Artificial Intelligence , Machine Learning and Data Science Hubspot

Unlock the Power of Artificial Intelligence, Machine Learning, and Data Science with our Blog Discover the latest insights, trends, and innovations in Artificial Intelligence (AI), Machine Learning (ML), and Data Science through our informative and engaging Hubspot blog. Gain a deep understanding of how these transformative technologies are shaping industries and revolutionizing the way we work. Stay updated with cutting-edge advancements, practical applications, and real-world use.

Wednesday, 12 June 2024

Time Series Prediction with Deep Learning in Keras

Time Series prediction is a difficult problem both to frame and address with machine learning.

In this post, you will discover how to develop neural network models for time series prediction in Python using the Keras deep learning library.

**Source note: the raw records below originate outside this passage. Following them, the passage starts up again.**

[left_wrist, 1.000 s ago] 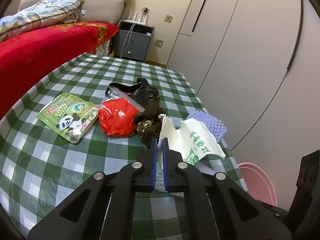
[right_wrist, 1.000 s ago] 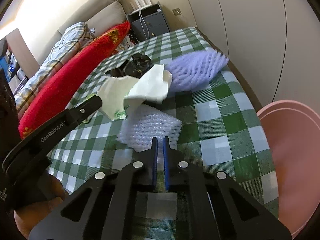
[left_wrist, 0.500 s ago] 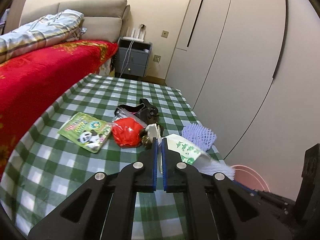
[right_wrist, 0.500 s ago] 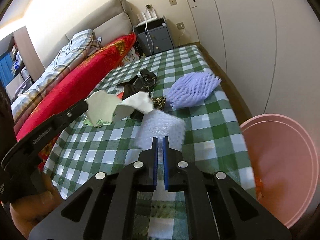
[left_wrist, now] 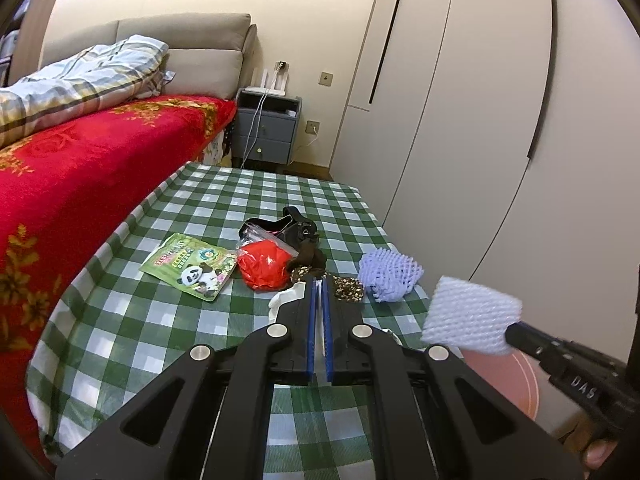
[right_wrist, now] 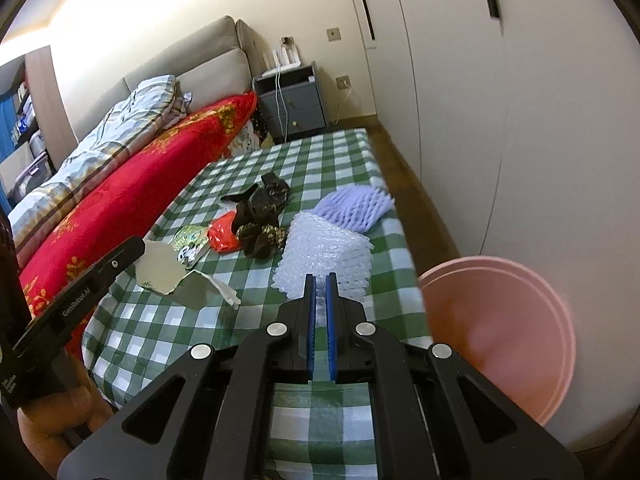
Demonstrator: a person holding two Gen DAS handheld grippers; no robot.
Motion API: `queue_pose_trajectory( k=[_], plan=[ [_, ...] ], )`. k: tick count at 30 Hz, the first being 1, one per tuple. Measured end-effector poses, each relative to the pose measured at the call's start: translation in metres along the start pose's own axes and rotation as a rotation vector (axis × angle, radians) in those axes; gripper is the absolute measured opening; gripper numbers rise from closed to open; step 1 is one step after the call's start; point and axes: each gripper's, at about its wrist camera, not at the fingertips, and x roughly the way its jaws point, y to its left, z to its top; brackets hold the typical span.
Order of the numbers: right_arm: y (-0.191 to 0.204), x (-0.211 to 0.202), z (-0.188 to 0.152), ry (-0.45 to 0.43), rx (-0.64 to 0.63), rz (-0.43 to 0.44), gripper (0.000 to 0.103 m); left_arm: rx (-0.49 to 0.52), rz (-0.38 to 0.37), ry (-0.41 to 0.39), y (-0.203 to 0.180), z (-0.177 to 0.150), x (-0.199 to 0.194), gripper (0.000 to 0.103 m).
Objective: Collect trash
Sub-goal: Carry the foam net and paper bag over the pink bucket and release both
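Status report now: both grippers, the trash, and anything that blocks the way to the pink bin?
Left gripper shut on white paper wrapper. Right gripper shut on white foam net. Pink bin beside table, path open. More trash on table.

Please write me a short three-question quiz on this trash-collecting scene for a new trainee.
1. Which item is the right gripper shut on?
2. True or false: the purple foam net is lifted off the checked tablecloth.
3. What does the left gripper hold: A) the red bag, B) the white paper wrapper, C) the panda packet?

Key:
1. The white foam sheet.
2. False; it lies on the cloth.
3. B, the white paper wrapper; the red bag and panda packet lie on the cloth.
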Motion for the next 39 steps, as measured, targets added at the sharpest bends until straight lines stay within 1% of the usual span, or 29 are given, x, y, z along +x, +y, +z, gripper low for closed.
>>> queue_pose_trajectory(
  k=[7,19,32,37,39],
  plan=[
    [-0.002,-0.026,0.008,-0.031,-0.034,-0.037,0.005,0.02,-0.013,-0.007,-0.008,-0.001,-0.008,0.003],
    [-0.009,-0.046,0.014,-0.036,-0.077,-0.066,0.005,0.045,-0.033,-0.008,-0.017,-0.002,-0.013,0.003],
    [-0.039,-0.072,0.033,-0.042,-0.103,-0.104,0.005,0.062,-0.067,-0.003,-0.031,-0.003,-0.01,0.003],
    [-0.055,-0.077,0.038,-0.038,-0.113,-0.14,0.005,0.077,-0.086,0.002,-0.04,-0.005,-0.008,0.003],
    [-0.062,-0.076,0.039,-0.033,-0.098,-0.159,0.005,0.085,-0.097,0.004,-0.044,-0.006,-0.007,0.003]
  ],
)
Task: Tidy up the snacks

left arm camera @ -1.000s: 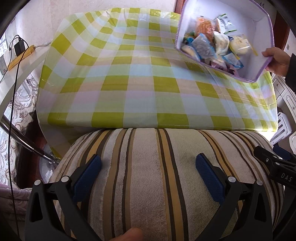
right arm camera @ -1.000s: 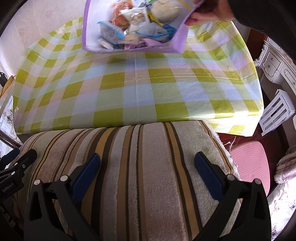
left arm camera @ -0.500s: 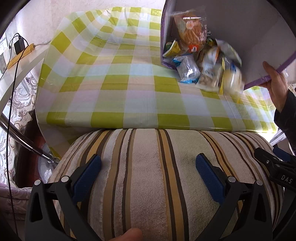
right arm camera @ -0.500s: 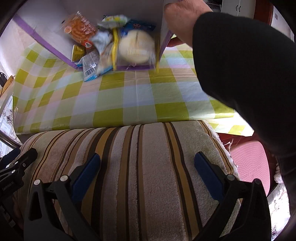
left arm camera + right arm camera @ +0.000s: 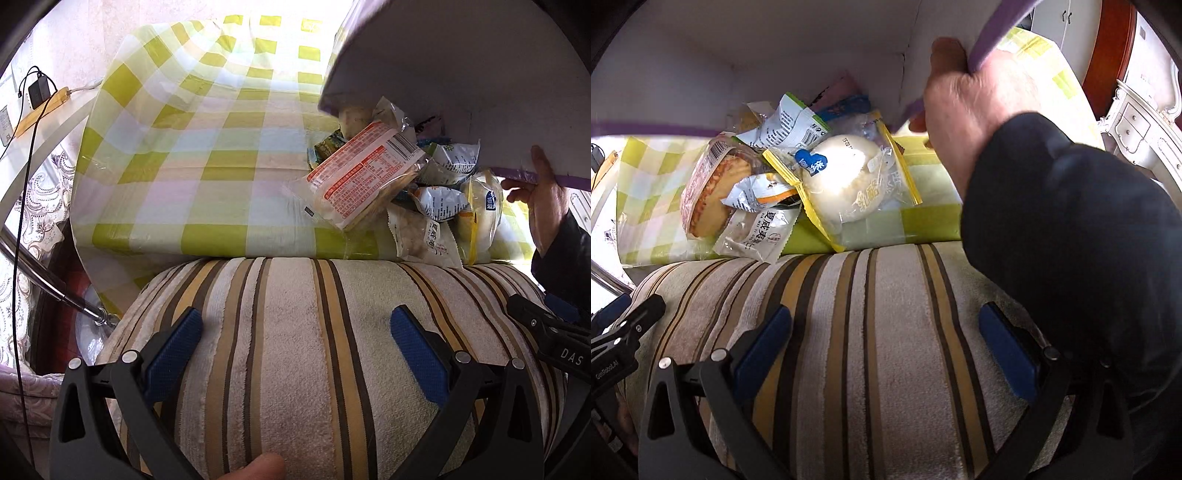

After reading this post, you will know:

About the airline passengers univariate time series prediction problem
How to phrase time series prediction as a regression problem and develop a neural network model for it

How to frame time series prediction with a time lag and develop a neural network model for it

Problem Description

The problem you will look at in this post is the international airline passengers prediction problem.

This is a problem where, given a year and a month, the task is to predict the number of international airline passengers in units of 1,000. The data ranges from January 1949 to December 1960, or 12 years, with 144 observations.

Download the dataset (save as “airline-passengers.csv“).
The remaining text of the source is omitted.